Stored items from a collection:
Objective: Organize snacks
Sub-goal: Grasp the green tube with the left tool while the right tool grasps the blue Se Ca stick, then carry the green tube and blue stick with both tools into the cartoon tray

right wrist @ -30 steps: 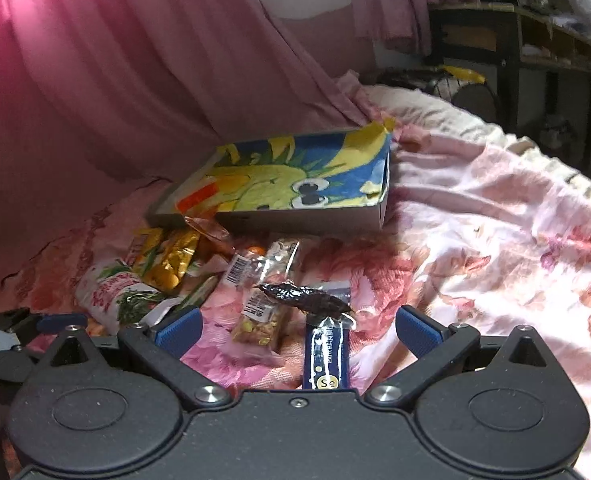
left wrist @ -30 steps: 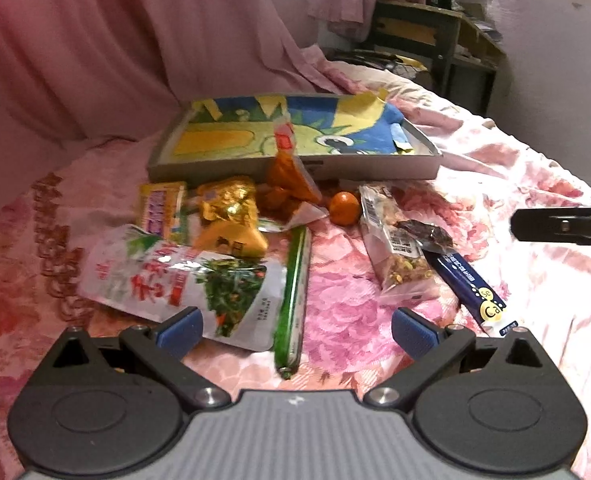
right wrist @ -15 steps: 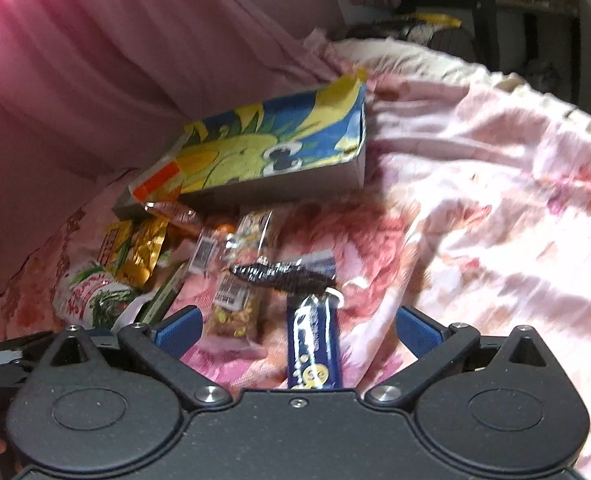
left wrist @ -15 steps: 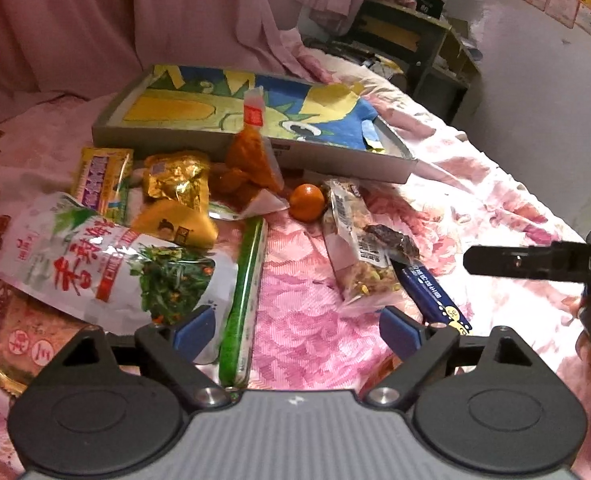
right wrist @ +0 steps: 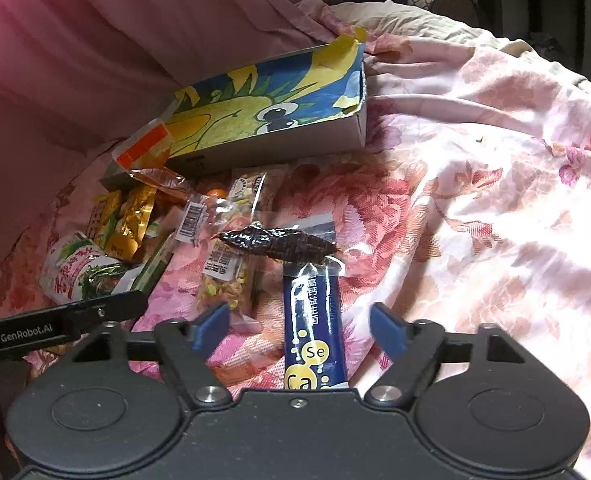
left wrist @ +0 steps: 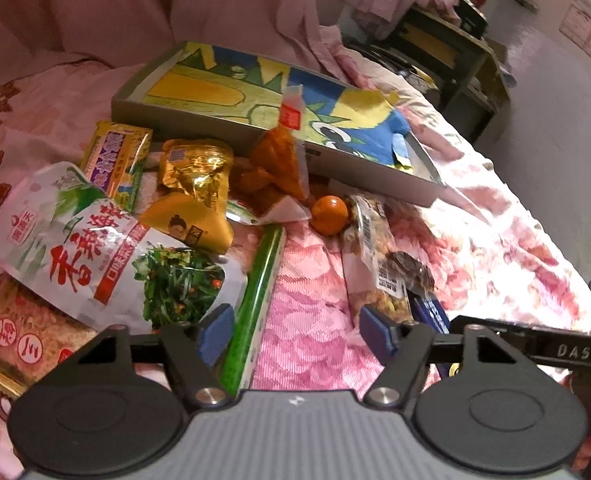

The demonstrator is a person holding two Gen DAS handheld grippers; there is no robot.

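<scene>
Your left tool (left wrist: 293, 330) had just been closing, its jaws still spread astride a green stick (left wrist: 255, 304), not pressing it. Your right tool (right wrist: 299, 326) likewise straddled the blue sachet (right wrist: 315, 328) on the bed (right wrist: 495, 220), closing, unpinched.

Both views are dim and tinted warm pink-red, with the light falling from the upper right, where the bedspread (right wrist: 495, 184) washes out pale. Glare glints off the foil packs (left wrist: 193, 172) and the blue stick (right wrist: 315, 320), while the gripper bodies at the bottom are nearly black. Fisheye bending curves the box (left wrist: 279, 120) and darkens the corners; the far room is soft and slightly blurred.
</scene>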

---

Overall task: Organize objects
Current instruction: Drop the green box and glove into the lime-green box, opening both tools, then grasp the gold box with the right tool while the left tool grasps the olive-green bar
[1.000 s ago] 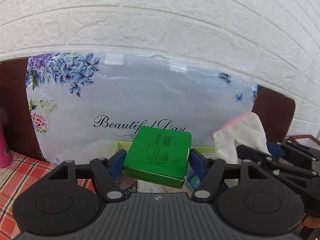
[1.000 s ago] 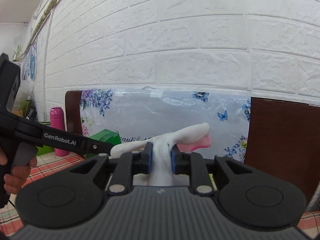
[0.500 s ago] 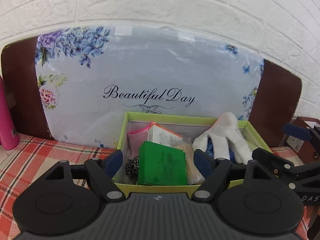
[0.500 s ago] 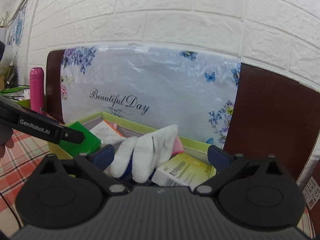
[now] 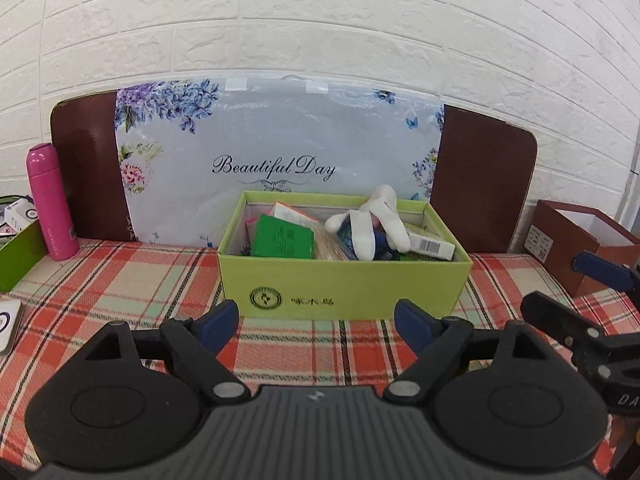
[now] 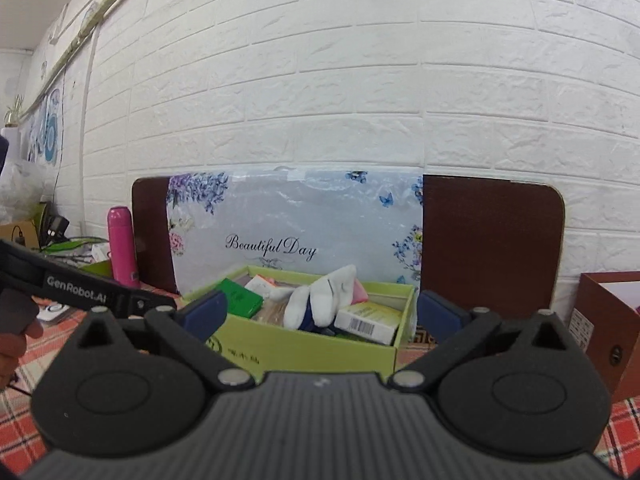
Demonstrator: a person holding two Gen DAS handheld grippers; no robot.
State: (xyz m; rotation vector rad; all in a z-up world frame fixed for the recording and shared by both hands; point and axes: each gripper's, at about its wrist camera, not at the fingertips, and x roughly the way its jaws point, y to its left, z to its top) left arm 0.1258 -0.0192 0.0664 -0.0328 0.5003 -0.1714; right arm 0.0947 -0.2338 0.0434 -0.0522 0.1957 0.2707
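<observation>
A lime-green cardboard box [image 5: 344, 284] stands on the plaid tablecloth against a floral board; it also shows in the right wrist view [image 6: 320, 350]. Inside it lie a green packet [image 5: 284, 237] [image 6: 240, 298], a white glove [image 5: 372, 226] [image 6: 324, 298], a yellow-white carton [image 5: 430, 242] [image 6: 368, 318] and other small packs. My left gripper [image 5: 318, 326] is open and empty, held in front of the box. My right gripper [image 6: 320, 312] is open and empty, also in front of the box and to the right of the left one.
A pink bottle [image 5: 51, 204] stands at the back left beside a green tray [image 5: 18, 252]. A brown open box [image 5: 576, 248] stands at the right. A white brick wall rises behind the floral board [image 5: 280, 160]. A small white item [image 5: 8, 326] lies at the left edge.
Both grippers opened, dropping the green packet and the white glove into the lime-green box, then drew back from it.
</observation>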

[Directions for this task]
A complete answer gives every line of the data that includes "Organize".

[Response to this task]
Objective: Organize snacks
Overall task: Organize objects

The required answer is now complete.